### TO DO
With the pictures set aside, return the lines below exactly, beginning at the first and ending at the line containing "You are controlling".

---------- PROVIDED MATERIAL ----------

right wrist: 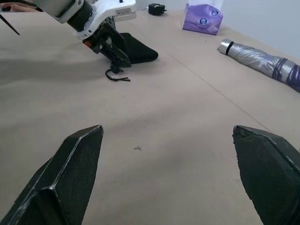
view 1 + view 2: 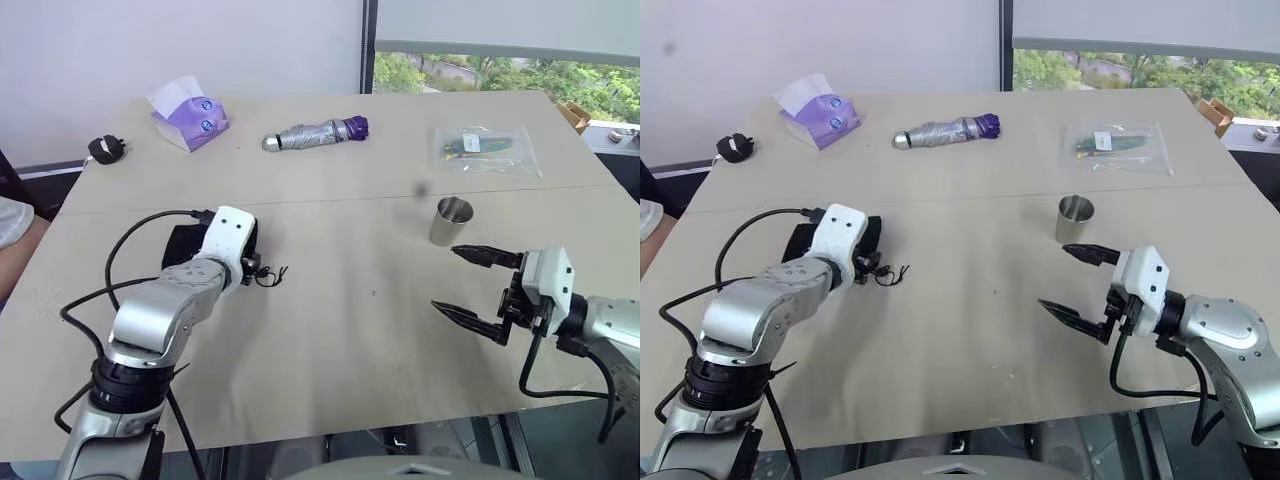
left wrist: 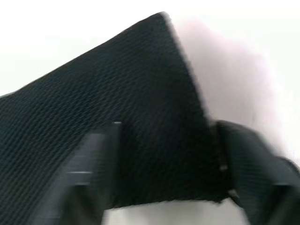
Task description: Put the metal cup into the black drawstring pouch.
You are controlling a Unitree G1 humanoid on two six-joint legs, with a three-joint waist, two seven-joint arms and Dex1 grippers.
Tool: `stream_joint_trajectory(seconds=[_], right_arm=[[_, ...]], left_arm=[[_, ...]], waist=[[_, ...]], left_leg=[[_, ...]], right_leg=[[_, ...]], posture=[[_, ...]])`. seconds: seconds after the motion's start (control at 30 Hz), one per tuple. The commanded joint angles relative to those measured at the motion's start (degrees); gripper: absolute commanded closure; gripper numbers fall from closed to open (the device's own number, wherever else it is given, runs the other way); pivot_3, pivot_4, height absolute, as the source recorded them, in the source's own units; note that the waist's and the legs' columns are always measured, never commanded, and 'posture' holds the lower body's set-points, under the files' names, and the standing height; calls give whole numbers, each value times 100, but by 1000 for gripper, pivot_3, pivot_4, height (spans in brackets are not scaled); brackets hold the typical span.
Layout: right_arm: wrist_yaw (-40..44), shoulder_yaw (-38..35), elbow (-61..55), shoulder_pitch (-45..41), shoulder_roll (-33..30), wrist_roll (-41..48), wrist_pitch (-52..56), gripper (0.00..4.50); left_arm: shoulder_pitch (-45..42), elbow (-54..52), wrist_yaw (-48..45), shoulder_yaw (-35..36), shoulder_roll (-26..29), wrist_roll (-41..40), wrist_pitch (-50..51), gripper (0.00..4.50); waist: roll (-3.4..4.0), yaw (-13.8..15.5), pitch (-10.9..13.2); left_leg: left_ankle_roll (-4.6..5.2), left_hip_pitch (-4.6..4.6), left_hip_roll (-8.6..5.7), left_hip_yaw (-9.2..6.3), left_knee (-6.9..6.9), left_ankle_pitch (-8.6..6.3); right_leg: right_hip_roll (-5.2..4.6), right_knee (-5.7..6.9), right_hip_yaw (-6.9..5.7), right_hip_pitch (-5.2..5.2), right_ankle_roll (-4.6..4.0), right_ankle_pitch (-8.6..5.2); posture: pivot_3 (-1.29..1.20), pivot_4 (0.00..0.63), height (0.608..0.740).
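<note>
On the left half of the surface, the black drawstring pouch lies flat beneath the left gripper, whose fingers straddle the fabric with the pouch's mesh between them, narrowed partway; whether they actually pinch the cloth cannot be told. The pouch's thin black cord trails out on the surface just beside the gripper, toward the middle. On the right half, the metal cup stands upright, just beyond the right gripper, which hovers with its jaws spread wide, holding nothing and pointing toward the left side; its upper fingertip lies close to the cup's base but apart from it. The cup and the pouch are well apart, with bare surface between them and nothing standing in that stretch. Along the far edge lie, from left to right: a black plug adapter near the far left corner, a purple tissue pack, a silver-and-purple folded umbrella near the middle, and a clear plastic bag with small items toward the far right corner. All these sit well behind both grippers. The near half of the surface, from its centre to the near edge, is open room.
</note>
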Motion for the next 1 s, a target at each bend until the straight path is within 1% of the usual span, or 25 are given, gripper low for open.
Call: stream_joint_trajectory(seconds=[0.03, 0.07, 0.1, 0.13, 0.2, 0.23, 0.27, 0.3, 0.4, 0.53, 0.57, 0.63, 0.7, 0.73, 0.77, 0.8, 0.9, 1.0], right_arm=[[-305, -181, -310, 37, 45, 62, 138, 0], [-380, -204, -346, 46, 61, 76, 181, 0], [-536, -225, -393, 41, 77, 15, 243, 0], [-663, -249, -441, 15, 102, 27, 323, 0], [-931, -341, -580, -97, 127, 241, 618, 0], [-1047, -354, -661, -178, 94, 319, 798, 0], [-1288, -360, -795, -290, -16, 205, 1080, 0], [-1439, -372, -867, -411, -93, 213, 1327, 0], [-1402, -452, -879, -698, -176, 533, 1557, 0], [-1323, -526, -779, -790, -183, 580, 1535, 0], [-1239, -534, -715, -752, -201, 563, 1477, 0], [-1067, -493, -580, -644, -245, 396, 1278, 0], [-989, -440, -487, -566, -215, 259, 1097, 0], [-936, -417, -484, -525, -195, 258, 1048, 0], [-871, -385, -503, -474, -195, 244, 996, 0], [-799, -359, -524, -427, -210, 223, 943, 0], [-434, -279, -643, -146, -291, 37, 542, 0], [-171, -257, -656, 63, -322, -31, 307, 0]], left_arm=[[-22, 435, -866, 427, 145, -92, -788, 3616], [-37, 577, -1137, 554, 190, -193, -907, 4194], [-69, 772, -1609, 775, 251, -416, -1119, 4466], [-92, 919, -2114, 998, 299, -694, -1271, 4466], [-217, 1294, -3098, 1534, 407, -1500, -1021, 4466], [-251, 1461, -3490, 1680, 504, -1767, -886, 4466], [-280, 1641, -3888, 1805, 581, -2028, -783, 4466], [-289, 1728, -4080, 1823, 667, -2108, -741, 4466], [-335, 1827, -4283, 1851, 668, -2209, -805, 4466], [-332, 1710, -4316, 1726, 645, -2129, -909, 4466], [-312, 1672, -4301, 1641, 651, -2050, -954, 4466], [-160, 1535, -4313, 1257, 755, -1537, -1480, 4466], [-79, 1519, -4349, 1078, 797, -1347, -1630, 4466], [-39, 1489, -4346, 1003, 812, -1212, -1794, 3950], [-1, 1457, -4332, 943, 828, -1078, -1949, 3942], [26, 1430, -4309, 893, 837, -940, -2116, 3732], [128, 1352, -4172, 687, 886, -406, -2673, 2345], [185, 1278, -4078, 499, 883, -16, -3015, 2345]], waist=[[0, 2, 0], [0, 1, 0], [0, 1, 0], [0, 0, 0], [0, 0, 1], [0, 1, 1], [1, 0, 1], [2, -6, 2], [-1, -14, 2], [-2, 17, 2], [-2, 17, 2], [-2, 24, 2], [-2, 32, 2], [-2, 33, 2], [-2, 35, 2], [-2, 37, 2], [-2, 67, 3], [-2, 84, 3]], left_leg=[[0, -1, 1, 0, 0, 0], [0, -2, 0, 0, 0, 0], [0, -4, 0, 1, 0, 0], [0, -6, 0, 1, 0, 0], [0, -17, 1, 1, -1, 0], [0, -21, 1, -1, 0, 0], [0, -25, 0, -1, 0, 0], [0, -25, 0, 0, 1, 0], [0, -25, -1, 2, 1, 0], [0, -27, -1, -7, 0, 0], [0, -32, -1, -8, 0, 0], [1, -37, -1, -7, 0, 0], [1, -42, -2, -5, 0, -1], [2, -47, -2, -4, 1, -1], [2, -48, -2, -4, 1, -1], [2, -56, -2, -5, 1, -1], [2, -59, 0, -9, 0, -1], [2, -66, 1, -8, 0, -1]], right_leg=[[-1, 0, 0, 0, 0, 0], [-3, -2, -1, -1, 0, 0], [-4, -1, -2, -3, 0, 0], [-4, -2, -2, -4, 0, 0], [-5, -2, -6, -15, 0, 0], [-6, -3, -9, -17, 0, 0], [-6, -7, -10, -17, 0, 0], [-6, -7, -9, -18, 0, 0], [-7, -9, -8, -20, 1, -1], [-5, -10, -13, -17, 1, -1], [-4, -15, -13, -18, 1, -1], [-5, -20, -13, -19, 2, 0], [-5, -29, -11, -19, 1, 0], [-6, -32, -11, -22, 2, 0], [-6, -32, -10, -24, 2, 0], [-6, -32, -11, -33, 2, 1], [-3, -32, -16, -35, 2, 1], [-3, -32, -15, -42, 2, 1]], posture=[[0, 150, 740], [0, 150, 740], [0, 150, 740], [0, 150, 740], [0, 150, 740], [0, 150, 740], [0, 150, 740], [0, 150, 740], [0, 150, 740], [0, 150, 740], [0, 150, 740], [0, 150, 740], [0, 150, 740], [0, 150, 740], [0, 150, 740], [0, 150, 740], [0, 150, 740], [0, 150, 740]])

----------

### RESPONSE
right wrist: 
view 1 + view 2: 
left wrist: 
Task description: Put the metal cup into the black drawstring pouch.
You are controlling a Unitree G1 humanoid on two six-joint legs, with a three-joint waist, two seven-joint arms and Dex1 grippers.

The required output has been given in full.